* **Task to carry out**:
Going line by line through the listing below, count those with the string "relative" and answer with the number alone.

* **Recorded information**:
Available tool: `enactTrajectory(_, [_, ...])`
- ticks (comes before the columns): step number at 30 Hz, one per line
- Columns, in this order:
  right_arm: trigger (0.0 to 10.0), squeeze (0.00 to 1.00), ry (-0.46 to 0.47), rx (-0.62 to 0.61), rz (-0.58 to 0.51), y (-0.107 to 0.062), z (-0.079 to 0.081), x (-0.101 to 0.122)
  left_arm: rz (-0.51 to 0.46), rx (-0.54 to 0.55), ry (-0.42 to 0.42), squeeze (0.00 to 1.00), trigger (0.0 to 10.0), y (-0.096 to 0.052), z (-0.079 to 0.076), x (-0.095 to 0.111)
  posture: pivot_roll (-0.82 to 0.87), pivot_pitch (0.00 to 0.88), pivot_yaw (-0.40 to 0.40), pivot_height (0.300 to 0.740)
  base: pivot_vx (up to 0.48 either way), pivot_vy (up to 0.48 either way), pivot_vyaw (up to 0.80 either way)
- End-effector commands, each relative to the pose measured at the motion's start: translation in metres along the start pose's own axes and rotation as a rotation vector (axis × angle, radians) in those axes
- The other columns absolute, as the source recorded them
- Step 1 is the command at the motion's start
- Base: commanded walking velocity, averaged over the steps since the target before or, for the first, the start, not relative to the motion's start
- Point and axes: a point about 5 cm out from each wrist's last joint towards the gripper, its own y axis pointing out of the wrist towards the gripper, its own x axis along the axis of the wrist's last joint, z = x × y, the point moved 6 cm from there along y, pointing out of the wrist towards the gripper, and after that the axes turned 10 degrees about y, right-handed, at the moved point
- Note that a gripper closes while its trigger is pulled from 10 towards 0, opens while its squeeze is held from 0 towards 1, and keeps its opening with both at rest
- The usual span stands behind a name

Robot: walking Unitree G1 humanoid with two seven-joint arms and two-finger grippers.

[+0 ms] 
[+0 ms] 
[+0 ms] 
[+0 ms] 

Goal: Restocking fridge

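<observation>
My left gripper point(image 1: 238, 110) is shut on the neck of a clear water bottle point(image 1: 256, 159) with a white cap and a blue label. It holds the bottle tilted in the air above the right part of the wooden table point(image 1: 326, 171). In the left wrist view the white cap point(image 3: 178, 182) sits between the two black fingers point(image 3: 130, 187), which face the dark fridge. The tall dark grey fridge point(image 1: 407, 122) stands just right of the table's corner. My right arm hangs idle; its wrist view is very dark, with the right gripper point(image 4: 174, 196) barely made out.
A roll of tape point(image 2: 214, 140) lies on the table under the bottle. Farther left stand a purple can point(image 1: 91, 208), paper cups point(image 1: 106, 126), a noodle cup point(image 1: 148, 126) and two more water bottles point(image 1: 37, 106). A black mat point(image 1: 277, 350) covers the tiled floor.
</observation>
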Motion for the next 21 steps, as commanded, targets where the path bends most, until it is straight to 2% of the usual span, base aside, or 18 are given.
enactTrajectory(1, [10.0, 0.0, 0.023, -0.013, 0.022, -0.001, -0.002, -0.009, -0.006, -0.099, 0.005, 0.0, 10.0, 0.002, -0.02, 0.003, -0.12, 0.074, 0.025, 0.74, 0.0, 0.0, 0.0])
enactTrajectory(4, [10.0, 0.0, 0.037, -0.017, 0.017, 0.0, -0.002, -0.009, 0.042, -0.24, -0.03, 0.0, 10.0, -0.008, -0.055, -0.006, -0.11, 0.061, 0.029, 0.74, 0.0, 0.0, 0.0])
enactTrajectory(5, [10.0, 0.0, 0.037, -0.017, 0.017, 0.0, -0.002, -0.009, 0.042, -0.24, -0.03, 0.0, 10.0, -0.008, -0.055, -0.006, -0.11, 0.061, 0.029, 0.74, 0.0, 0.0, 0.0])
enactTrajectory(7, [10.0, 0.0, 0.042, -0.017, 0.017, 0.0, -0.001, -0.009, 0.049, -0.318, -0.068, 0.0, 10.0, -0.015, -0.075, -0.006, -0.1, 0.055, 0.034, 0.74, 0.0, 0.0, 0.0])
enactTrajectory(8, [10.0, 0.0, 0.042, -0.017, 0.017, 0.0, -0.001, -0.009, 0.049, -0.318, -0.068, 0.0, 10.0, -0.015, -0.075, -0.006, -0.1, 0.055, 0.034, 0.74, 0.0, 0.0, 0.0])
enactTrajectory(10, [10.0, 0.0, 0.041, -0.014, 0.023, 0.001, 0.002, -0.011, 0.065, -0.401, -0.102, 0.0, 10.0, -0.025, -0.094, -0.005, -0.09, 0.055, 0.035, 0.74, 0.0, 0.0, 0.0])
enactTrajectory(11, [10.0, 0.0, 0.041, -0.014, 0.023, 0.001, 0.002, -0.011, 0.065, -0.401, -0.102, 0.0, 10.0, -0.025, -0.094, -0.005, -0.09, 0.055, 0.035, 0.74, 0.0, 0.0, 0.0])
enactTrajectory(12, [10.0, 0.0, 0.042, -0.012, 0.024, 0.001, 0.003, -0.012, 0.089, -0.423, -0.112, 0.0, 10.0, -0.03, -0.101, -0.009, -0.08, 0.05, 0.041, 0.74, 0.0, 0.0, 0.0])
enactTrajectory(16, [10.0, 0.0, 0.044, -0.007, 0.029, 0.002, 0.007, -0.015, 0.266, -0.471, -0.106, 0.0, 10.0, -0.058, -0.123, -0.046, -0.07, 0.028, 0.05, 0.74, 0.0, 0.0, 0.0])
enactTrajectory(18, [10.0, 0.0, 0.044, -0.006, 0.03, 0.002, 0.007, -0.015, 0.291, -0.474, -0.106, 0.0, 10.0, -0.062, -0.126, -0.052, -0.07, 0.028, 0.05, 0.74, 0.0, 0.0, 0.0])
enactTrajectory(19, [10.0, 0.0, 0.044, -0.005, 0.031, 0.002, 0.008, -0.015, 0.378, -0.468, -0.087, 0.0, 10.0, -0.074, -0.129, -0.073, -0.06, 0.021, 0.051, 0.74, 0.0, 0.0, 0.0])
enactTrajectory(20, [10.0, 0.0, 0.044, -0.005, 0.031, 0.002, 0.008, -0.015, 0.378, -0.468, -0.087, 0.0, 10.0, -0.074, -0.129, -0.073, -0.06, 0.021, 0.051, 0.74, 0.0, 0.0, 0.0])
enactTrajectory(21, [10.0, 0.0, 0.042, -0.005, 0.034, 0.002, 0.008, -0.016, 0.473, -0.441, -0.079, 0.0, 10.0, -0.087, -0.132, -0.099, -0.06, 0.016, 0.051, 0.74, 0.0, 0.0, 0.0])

* **Your response**:
2